この三つは、今のところAIに任せきれません。会社の事情も、現場の空気も、外からは見えないからです。

つまり、思いつくことが値打ちだった時代は、むしろ終わりかけています。値打ちが移ったのは、その先にある、地味な工程のほうです。

私の場合も、案は最初からありました

私が携わった現場でも、電話とファックスで受けていた注文を、デジタルに切り替える取り組みがありました。長い時間はかかりましたが、取引先の大半が、最終的に切り替わりました。

このとき、案そのものは特別なものではありません。「電話とファックスをやめて、デジタルにする」。誰でも思いつきますし、同じことは他社でも考えられていたはずです。

大変だったのは、そこから先でした。

長年ファックスで注文してくださっていた取引先に、なぜ変えるのかを説明する。使い方が分からないという声に、一つずつ応える。全部が一度に切り替わるわけではないので、しばらくは新旧両方のやり方が並んで動く。その面倒を、現場が引き受ける。

そういう地味な積み重ねの先に、ようやく切り替わった状態がありました。

振り返って思うのは、値打ちがあったのは案ではなく、切り替わるまで付き合ったことのほうだということです。

試すのは、小さくていい

ここまで読んで、大変そうだと感じたかもしれません。

でも、最初の一歩は小さくて構いません。むしろ、小さいほうがいいのです。

「来週、得意先を一社だけ選んで、試しにやってみる」

これで十分です。うまくいけば広げればいいし、うまくいかなければ、一社分の手間で済みます。
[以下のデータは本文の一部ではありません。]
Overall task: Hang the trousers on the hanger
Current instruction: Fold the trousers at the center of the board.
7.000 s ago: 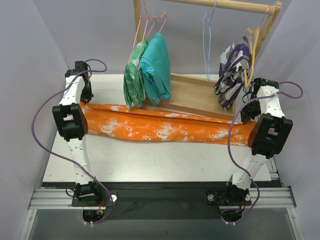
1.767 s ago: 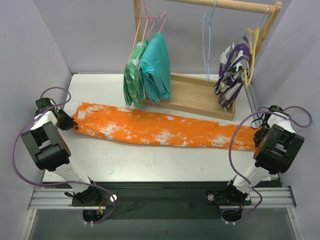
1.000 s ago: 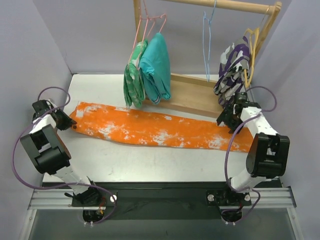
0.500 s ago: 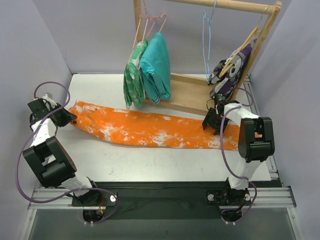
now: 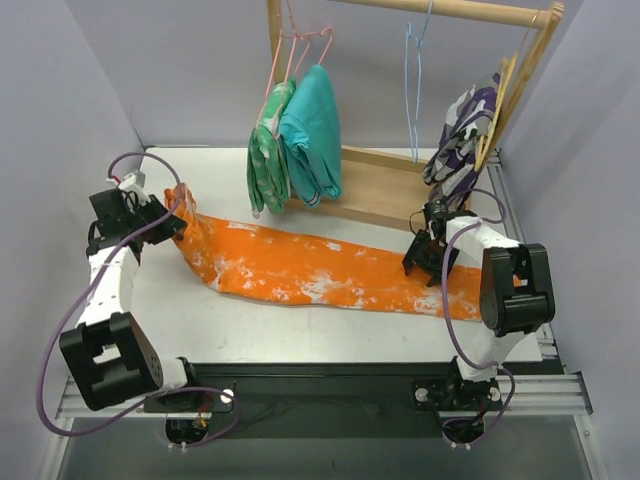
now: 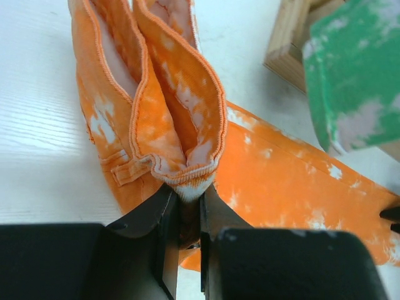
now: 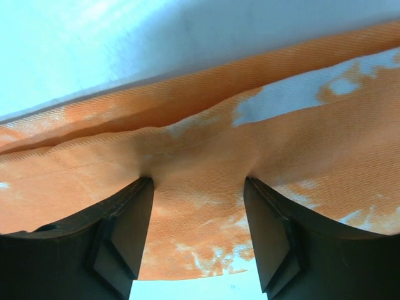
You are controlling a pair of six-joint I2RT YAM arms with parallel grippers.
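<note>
The orange trousers (image 5: 320, 270) with white splotches lie stretched across the table from left to right. My left gripper (image 5: 180, 222) is shut on their waistband end, which stands bunched and raised off the table. In the left wrist view the hem (image 6: 187, 184) sits pinched in that gripper (image 6: 185, 209). My right gripper (image 5: 424, 265) is open, both tips pressed down on the cloth near the leg end. In the right wrist view the gripper (image 7: 197, 187) straddles puckered orange fabric (image 7: 281, 137). The light-blue hanger (image 5: 414, 100) hangs empty from the rail, behind and above the right gripper.
A wooden rack with a top rail (image 5: 450, 10) and a base board (image 5: 385, 195) stands at the back. On it hang a teal garment (image 5: 312, 135), a green-and-white one (image 5: 266, 160) on pink hangers (image 5: 300, 50), and a purple-and-white garment (image 5: 460, 140). Bare table (image 5: 300, 325) lies in front.
My left gripper has moved right and back with the waistband, bunching the trousers' left end. The right gripper came left and down onto the cloth. The purple-and-white garment has swung.
</note>
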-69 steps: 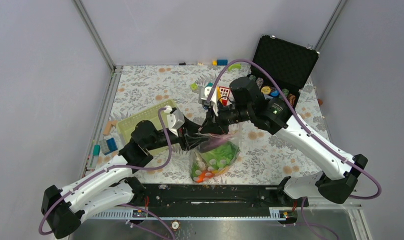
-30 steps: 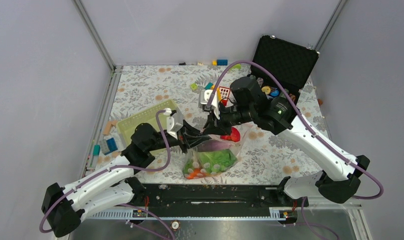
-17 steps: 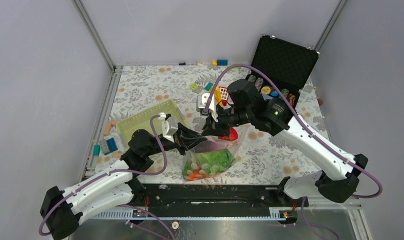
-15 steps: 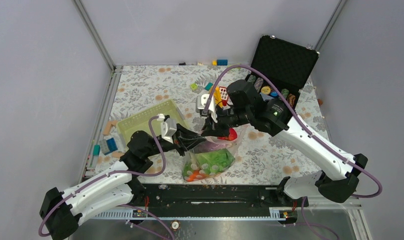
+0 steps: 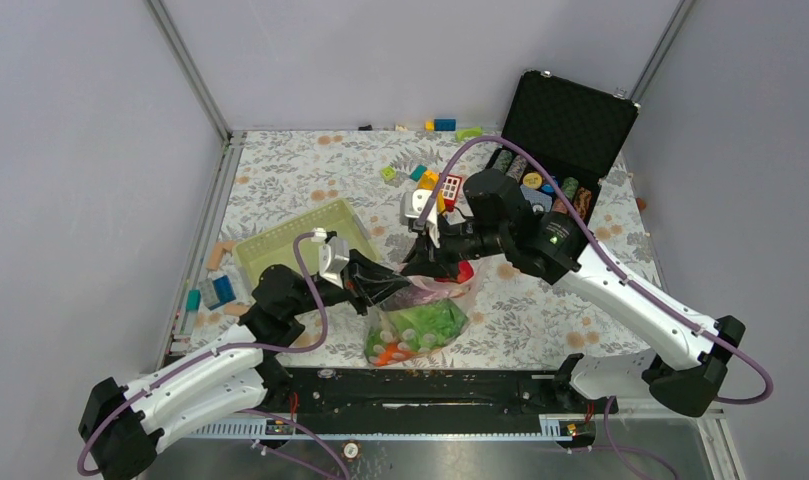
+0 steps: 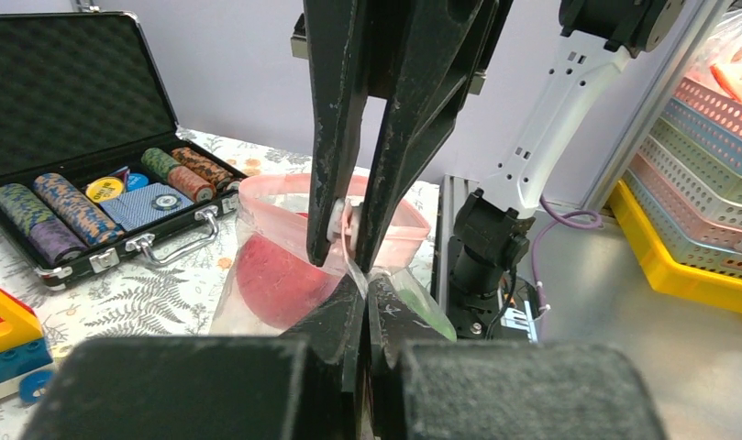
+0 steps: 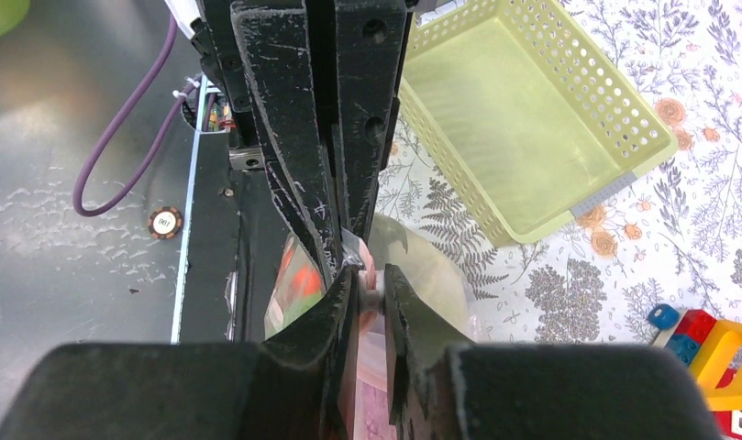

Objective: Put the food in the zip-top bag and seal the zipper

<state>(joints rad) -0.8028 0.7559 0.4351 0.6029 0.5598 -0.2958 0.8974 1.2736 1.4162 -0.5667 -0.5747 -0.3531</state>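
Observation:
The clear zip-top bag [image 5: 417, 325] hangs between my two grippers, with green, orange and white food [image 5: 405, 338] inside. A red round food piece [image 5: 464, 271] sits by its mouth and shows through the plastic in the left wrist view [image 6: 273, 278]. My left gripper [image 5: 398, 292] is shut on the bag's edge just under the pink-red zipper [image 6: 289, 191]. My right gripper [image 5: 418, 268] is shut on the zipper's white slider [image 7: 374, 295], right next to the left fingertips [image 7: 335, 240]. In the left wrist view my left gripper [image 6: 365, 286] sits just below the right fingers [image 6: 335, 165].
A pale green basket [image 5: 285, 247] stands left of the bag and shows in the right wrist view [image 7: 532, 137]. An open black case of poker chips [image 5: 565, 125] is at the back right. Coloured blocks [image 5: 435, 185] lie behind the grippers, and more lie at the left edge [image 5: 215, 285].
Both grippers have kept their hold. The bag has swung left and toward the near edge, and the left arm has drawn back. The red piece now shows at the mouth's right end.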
大切なのは、机の上で正しいかどうかを話し合うのをやめて、外に出して事実を取ってくることです。一社試せば、会議を十回やるより確かなことが分かります。

この「小さく試す」ができるようになると、案は案のままで終わらなくなります。

眠っている案があるなら

会社の中に、いい案が眠っていることがあります。

何年か前に誰かが言っていた。皆が「それはいいね」と言った。そして、そのままになっている。

もし心当たりがあるなら、それは御社に力がないからではありません。案が出たあとの工程を、誰かの仕事にしていなかった。それだけのことです。

「飛びたい」と願った人は、たくさんいました。飛べるようにしたのは、翼の形を測り、何度も試して、そのたびに直した人たちです。

どちらが偉いという話ではありません。ただ、空を見上げているだけでは、飛べないというだけのことです。

そして、飛ぶための最初の一歩は、思っているよりずっと小さくて済みます。